In [4]:
import warnings
warnings.filterwarnings('ignore')
import pandas as pd
import json
import re
import nltk
import math
from nltk.corpus import stopwords
from nltk.stem.porter import *
from collections import Counter,defaultdict
import pickle

----
# Creating inverted indexes for term frequency and term positions

In [5]:
def tokenize(text):
    return [re.sub(r'[^\w\s]','',w) for w in nltk.word_tokenize(text.lower()) if re.sub(r'[^\w\s]','',w) != '']
   
def remove_stopwords(tokens):
    en_stopwords = set(stopwords.words('english'))
    return [word for word in tokens if word not in en_stopwords]

def stemmer(tokens):
    stemmer = PorterStemmer()
    return [stemmer.stem(token) for token in tokens]

In [6]:
# Filename
source = 'data-hl.json'

# Open json file 
with open(source) as f:
    data = json.load(f)

# Make dataframe from data file 
df = pd.DataFrame(data)

# Create small subset for debugging (can be commented out for final run)
#df = df.head(50)

# Tokenize content, remove stopwords and stem
# Note : the following line includes the 'title' and 'content' column
df['tokenized'] = df.apply(lambda row: stemmer(remove_stopwords(tokenize(row.title + ' ' + row.content))), axis=1)

In [7]:
# Check if everything worked as expected
#df.head()

In [None]:
# Create inverted index
invertedIndexFreq = defaultdict(Counter)
invertedIndexPos = defaultdict(Counter)

corpusInfo = defaultdict(dict)
corpusInfo['num_docs'] = df.shape[0]

for index, row in df.iterrows():
    corpusInfo['doc_lengths'][row['url']] = len(row['tokenized'])
        
    for w in row['tokenized']:
        invertedIndexFreq[w][row['url']]+=1
        invertedIndexPos[w][row['url']] = [i for i, j in enumerate(row['tokenized']) if w == j]

In [None]:
# Storing the inverted index with frequences
with open(source[:-5]+'-invertedIndexFreq.pickle', 'wb') as handle:
    pickle.dump(invertedIndexFreq, handle, protocol=pickle.HIGHEST_PROTOCOL)

In [None]:
# Storing the inverted index with positions
with open(source[:-5]+'-invertedIndexPos.pickle', 'wb') as handle:
    pickle.dump(invertedIndexFreq, handle, protocol=pickle.HIGHEST_PROTOCOL)

In [None]:
# Storing the corpus info
with open(source[:-5]+'-corpusInfo.pickle', 'wb') as handle:
    pickle.dump(invertedIndexFreq, handle, protocol=pickle.HIGHEST_PROTOCOL)

------
# Combining all inverted indexes into one


In [None]:
# TODO

------
# Computing TF-IDF
## !! First the seperate indexes need to be combined
We can only compute the tf-idf if we have the word frequency in the WHOLE corpus (ALL documents), thus when all sources are combined.


In [None]:
# Compute tf-idf
def tfidf(doc_freq, doc_length, n_docs_total, n_docs_containing):
    return (doc_freq / doc_length) * math.log(n_docs_total / (1 + n_docs_containing))

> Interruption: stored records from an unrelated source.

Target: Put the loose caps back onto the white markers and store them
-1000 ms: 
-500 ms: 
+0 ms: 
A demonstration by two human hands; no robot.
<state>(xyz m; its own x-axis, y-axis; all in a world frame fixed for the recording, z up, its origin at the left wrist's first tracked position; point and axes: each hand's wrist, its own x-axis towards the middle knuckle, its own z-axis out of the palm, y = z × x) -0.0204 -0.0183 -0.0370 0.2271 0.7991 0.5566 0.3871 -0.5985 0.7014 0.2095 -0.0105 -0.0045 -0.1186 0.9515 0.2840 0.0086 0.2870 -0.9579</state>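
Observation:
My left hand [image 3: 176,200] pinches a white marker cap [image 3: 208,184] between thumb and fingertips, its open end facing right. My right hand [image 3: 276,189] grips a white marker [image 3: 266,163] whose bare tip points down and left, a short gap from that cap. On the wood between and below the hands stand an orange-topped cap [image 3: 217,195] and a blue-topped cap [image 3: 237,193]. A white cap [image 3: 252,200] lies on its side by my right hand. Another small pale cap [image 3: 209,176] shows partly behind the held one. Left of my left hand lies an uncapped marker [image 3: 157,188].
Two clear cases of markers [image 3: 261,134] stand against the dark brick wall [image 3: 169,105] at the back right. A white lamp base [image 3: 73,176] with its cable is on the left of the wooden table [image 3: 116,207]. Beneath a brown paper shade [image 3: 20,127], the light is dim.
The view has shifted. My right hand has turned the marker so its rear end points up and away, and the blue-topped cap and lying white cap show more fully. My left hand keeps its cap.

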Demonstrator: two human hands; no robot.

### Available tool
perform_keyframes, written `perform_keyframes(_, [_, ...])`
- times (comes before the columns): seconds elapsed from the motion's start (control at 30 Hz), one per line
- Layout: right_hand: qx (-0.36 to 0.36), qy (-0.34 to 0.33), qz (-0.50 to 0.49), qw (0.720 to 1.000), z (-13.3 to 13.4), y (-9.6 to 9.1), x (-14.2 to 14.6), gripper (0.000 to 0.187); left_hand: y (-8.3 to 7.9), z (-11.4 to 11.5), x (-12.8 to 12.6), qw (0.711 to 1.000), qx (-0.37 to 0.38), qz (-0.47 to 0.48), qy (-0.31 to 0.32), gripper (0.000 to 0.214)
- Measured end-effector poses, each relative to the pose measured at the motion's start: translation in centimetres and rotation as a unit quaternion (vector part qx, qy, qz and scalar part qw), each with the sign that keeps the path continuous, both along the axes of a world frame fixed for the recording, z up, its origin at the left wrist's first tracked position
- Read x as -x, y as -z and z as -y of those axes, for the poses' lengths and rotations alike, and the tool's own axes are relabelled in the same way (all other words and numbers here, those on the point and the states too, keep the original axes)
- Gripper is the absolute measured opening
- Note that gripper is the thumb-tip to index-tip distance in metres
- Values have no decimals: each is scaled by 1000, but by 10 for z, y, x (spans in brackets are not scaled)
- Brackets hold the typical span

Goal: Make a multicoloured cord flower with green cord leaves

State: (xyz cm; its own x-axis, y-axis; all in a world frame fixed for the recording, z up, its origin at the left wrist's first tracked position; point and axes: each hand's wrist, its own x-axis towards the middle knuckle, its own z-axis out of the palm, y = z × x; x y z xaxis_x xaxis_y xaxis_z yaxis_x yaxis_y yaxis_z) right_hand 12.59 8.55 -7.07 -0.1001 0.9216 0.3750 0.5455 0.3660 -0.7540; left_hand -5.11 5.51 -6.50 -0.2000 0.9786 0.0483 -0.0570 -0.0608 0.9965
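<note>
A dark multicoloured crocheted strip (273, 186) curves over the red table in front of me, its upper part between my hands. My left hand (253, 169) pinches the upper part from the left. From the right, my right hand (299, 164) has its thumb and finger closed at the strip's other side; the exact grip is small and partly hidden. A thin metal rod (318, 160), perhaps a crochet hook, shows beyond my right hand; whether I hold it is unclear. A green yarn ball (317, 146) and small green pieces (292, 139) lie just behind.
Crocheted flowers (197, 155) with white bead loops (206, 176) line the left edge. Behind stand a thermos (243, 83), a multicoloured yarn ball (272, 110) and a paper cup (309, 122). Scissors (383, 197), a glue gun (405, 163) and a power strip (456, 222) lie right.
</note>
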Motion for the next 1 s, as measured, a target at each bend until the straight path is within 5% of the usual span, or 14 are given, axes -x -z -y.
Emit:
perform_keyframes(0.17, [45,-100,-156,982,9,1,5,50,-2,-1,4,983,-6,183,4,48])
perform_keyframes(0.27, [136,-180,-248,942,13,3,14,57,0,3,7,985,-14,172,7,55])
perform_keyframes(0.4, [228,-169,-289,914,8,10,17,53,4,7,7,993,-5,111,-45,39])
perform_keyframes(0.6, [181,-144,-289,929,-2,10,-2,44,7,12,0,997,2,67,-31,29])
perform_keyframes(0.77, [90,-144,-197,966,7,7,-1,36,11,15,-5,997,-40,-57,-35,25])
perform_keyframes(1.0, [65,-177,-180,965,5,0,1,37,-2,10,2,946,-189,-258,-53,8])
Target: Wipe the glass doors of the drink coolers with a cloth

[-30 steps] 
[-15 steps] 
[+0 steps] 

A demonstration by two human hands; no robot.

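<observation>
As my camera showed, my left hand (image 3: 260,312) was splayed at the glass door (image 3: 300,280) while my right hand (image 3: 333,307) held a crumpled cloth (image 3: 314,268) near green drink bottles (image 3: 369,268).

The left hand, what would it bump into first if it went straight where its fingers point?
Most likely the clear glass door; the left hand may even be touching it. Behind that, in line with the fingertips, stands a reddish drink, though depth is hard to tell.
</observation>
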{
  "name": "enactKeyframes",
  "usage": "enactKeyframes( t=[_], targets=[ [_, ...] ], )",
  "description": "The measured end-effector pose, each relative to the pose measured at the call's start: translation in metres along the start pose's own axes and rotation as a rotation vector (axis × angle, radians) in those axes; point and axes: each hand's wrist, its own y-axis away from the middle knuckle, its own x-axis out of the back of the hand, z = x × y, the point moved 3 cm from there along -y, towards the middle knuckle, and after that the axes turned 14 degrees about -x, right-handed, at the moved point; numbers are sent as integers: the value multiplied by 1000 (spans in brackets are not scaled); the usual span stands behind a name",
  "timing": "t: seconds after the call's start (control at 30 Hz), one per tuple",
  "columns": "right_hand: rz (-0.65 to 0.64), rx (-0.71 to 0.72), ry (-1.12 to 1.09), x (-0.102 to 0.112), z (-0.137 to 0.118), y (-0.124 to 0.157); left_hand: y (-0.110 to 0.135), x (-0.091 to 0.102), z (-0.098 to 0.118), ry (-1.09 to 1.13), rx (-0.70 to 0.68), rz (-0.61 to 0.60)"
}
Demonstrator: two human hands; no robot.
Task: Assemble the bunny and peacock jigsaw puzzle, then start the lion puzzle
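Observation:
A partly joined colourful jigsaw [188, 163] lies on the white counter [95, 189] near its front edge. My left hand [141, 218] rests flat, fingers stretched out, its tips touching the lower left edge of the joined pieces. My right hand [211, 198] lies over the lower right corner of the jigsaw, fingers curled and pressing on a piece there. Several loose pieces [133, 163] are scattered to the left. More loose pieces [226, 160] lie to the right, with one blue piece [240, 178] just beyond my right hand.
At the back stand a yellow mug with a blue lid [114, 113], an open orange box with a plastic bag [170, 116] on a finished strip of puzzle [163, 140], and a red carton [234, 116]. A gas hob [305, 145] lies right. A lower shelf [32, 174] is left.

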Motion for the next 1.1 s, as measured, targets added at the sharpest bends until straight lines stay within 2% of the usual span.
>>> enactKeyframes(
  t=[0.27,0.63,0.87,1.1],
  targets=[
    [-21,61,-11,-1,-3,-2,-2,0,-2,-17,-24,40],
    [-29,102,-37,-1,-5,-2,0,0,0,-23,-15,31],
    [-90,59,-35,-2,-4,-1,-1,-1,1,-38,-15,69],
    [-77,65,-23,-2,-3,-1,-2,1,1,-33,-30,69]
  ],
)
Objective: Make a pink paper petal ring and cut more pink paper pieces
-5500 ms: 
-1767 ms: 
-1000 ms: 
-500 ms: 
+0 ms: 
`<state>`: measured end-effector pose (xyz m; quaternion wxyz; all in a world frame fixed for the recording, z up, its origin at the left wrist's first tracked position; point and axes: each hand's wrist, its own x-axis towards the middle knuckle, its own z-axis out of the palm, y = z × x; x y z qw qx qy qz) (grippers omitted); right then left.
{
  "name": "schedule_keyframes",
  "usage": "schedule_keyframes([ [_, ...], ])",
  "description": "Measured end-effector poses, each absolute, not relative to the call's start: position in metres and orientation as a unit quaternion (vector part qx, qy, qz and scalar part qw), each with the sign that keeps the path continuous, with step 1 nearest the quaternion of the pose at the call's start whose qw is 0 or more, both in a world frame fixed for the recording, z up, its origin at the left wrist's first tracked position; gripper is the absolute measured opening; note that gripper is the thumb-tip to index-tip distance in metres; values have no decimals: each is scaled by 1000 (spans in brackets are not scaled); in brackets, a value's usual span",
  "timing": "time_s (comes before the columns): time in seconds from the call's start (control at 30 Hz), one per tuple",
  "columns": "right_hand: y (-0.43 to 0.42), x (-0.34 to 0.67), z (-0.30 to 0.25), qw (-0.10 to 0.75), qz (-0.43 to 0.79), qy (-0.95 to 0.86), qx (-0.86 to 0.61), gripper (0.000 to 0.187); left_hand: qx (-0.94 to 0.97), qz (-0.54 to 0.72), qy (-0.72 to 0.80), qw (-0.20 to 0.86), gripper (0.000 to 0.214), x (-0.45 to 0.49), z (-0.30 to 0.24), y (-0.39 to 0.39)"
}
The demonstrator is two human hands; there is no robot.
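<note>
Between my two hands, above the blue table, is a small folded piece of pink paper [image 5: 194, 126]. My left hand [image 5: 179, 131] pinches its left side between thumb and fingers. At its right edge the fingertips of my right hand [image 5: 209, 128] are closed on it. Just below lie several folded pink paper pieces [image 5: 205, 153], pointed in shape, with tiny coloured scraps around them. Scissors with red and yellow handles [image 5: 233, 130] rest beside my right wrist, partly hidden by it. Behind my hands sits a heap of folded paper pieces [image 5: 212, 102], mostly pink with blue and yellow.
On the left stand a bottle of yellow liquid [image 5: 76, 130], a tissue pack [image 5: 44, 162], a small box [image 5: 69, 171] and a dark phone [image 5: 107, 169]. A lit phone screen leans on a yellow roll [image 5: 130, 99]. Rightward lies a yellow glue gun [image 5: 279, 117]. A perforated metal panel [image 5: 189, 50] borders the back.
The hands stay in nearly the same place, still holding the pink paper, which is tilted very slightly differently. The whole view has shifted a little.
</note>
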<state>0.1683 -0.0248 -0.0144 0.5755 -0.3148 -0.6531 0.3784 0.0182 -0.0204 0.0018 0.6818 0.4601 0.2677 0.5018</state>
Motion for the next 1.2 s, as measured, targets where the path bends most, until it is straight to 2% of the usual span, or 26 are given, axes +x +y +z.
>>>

for w,wv in invertedIndex.items():
    n_docs_total = corpusInfo['num_docs']
    n_docs_containing = len(wv['freq'])
    
    for d_id,dv in wv['freq'].items():
        doc_freq = dv
        doc_length = corpusInfo['doc_lengths'][d_id]
        
        invertedIndex[w]['tf-idf'][d_id] = tfidf(doc_freq, doc_length, n_docs_total, n_docs_containing)